Der § 19 des Wirtschaftsstrafgesetzes ist tot – es lebe der § 2 a. – Trotz aller warnenden Worte der Industrie und des Handels gibt es wieder einen Preistreibereiparagraphen. Das Bundesjustizministerium, das ursprünglich dessen Wiedereinführung in alter oder überarbeiteter Form abgelehnt hatte, hat seinen Einspruch erst auf die Beschwörungen der Minister Erhard und Lübke hin zurückgenommen. So bekommen wir denn ein „Kleines Kartellgesetz“ in Form jenes § 2 a des Wirtschaftsstrafgesetzes. Er besagt, daß derjenige bestraft werden soll, der – infolge einer Beschränkung des Wettbewerbs, der Ausnutzung einer wirtschaftlichen Machtstellung oder einer Mangellage – unangemessen hohe Entgelte fordert, verspricht, vereinbart, annimmt oder gewährt. Die Einführung eines solchen Paragraphen im Zeitalter der Marktwirtschaft ist ein Widerspruch in sich, ja, zugleich die Bankrotterklärung der Marktwirtschaft. Er verlangt eine richterliche Entscheidung über einen Sachverhalt, der fast stets der rein subjektiven Beurteilung unterliegt. Er verlangt weiterhin von jedem Kaufmann eine so eingehende Marktbeobachtung, wie sie einfach nicht durchzuführen ist.

Unternimmt man einmal eine Umfrage, so wird jeder Industrielle und jeder Kaufmann sagen: „Einen § 2 a? Aber sicher doch! Warum nicht? Er trifft auf mich nicht zu.“ Denn jeder in der Wirtschaft tätige Unternehmer ist durch den scharfen Wettbewerb an eine peinlich genaue Kalkulation gebunden.
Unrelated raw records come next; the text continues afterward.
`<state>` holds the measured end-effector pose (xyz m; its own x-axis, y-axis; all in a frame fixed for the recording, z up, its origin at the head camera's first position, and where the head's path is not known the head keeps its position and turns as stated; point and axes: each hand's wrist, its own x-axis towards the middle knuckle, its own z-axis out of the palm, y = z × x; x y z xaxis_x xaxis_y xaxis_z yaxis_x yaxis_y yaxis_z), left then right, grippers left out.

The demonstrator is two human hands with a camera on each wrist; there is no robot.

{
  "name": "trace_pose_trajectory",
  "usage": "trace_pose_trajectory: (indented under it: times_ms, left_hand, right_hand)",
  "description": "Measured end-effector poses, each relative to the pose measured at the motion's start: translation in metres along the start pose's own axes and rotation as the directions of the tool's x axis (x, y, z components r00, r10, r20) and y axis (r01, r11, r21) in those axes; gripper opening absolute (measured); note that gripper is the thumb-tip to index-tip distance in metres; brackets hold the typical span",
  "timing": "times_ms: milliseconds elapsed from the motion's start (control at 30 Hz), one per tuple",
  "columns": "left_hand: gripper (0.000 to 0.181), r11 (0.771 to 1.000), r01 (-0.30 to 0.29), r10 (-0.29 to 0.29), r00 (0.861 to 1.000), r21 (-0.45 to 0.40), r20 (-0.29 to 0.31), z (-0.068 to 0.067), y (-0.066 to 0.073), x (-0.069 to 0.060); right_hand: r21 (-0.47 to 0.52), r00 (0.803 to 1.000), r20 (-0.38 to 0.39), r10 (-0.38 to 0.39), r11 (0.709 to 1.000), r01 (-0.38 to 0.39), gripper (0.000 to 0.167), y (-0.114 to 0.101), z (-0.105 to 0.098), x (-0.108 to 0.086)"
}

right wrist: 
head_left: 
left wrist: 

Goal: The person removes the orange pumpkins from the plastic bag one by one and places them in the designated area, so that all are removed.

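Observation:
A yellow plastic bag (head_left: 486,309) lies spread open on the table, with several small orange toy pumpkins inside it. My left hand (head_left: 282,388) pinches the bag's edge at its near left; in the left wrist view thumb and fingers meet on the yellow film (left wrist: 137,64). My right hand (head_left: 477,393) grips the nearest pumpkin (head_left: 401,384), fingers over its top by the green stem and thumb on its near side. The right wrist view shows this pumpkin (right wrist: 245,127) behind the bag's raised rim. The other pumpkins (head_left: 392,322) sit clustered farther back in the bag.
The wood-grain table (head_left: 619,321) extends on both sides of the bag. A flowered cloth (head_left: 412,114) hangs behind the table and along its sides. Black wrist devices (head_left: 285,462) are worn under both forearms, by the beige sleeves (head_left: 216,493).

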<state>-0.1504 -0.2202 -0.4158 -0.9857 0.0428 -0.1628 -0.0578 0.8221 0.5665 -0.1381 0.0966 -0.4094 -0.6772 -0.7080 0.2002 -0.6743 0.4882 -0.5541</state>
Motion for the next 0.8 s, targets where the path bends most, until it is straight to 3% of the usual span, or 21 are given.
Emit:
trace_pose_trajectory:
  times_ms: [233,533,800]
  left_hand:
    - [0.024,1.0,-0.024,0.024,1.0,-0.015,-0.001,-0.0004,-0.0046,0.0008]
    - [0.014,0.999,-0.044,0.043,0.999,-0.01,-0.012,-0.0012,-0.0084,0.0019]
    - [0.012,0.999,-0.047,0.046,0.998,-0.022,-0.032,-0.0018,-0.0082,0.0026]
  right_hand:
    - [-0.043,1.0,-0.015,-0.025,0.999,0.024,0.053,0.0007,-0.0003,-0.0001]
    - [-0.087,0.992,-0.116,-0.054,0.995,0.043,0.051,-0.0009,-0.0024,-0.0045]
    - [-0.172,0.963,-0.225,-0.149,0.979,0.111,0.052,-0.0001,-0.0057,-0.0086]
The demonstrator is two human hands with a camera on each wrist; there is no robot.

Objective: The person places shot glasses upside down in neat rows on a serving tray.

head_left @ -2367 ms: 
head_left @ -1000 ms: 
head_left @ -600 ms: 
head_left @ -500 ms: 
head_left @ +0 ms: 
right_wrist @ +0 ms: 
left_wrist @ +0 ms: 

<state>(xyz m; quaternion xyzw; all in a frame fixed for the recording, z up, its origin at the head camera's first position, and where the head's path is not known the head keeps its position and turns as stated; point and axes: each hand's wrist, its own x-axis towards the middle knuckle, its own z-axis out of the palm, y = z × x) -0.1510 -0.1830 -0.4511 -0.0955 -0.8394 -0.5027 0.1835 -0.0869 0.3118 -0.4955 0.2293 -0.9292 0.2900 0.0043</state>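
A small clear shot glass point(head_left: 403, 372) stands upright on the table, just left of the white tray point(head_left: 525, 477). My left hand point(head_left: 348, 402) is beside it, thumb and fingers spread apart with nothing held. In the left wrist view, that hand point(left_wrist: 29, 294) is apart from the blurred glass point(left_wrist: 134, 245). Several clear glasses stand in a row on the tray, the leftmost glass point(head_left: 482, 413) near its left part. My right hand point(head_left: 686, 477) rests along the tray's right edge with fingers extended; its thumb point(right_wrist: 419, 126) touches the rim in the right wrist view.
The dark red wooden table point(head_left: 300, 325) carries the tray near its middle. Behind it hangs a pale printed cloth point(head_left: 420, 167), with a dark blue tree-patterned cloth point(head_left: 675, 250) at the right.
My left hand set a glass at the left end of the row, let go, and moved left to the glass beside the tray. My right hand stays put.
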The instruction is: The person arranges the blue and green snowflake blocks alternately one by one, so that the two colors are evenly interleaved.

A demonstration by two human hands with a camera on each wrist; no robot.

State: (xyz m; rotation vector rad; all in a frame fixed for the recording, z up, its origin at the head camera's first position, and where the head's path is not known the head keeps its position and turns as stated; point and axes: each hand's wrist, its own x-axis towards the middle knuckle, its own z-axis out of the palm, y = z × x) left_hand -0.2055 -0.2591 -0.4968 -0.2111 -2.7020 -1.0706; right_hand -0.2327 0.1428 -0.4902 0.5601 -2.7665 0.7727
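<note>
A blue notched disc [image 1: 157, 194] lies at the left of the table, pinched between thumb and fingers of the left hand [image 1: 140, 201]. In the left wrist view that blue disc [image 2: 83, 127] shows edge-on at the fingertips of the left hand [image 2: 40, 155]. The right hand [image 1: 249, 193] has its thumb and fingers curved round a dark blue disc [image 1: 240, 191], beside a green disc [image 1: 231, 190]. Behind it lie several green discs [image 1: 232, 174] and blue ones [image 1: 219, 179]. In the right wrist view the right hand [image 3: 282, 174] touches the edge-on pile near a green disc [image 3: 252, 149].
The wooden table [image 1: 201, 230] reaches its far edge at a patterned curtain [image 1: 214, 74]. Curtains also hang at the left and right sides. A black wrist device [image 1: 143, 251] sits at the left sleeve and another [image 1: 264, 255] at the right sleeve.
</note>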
Was für ihn Saisongeschäfte sind, kann aber für die subjektive Auslegung eines Richters Ausnutzung einer „Mangellage“ bedeuten. Gibt es nur einen Kaufmannsladen in einem kleinen Dorf, so schwebt dessen Inhaber bei Einkalkulierung höherer Transportkosten von nun an in der Gefahr, wegen „Ausnutzung einer wirtschaftlichen Machtstellung“ belangt zu werden. Und was heißt „unangemessene Preise“? In einer freien Marktwirtschaft, die sich auf den Leistungswettbewerb stützt, kann es das ja nicht geben.

Daß es einige wenige versuchen werden, im trüben zu fischen, soll nicht abgestritten werden. Aber muß für diese geringe Anzahl ein Extragesetz geschaffen werden? Ganz abgesehen davon, daß man sie meist nicht faßt, genügen für ihre Aburteilung doch schon die Bestimmungen gegen den Wucher.

Bemerkenswert ist der Absatz 3 des § 2a. Er gibt der Bundesregierung die Möglichkeit, eine einheitliche Preispolitik anzuordnen. Und das alles im Zeichen des Leistungswettbewerbs! v. F.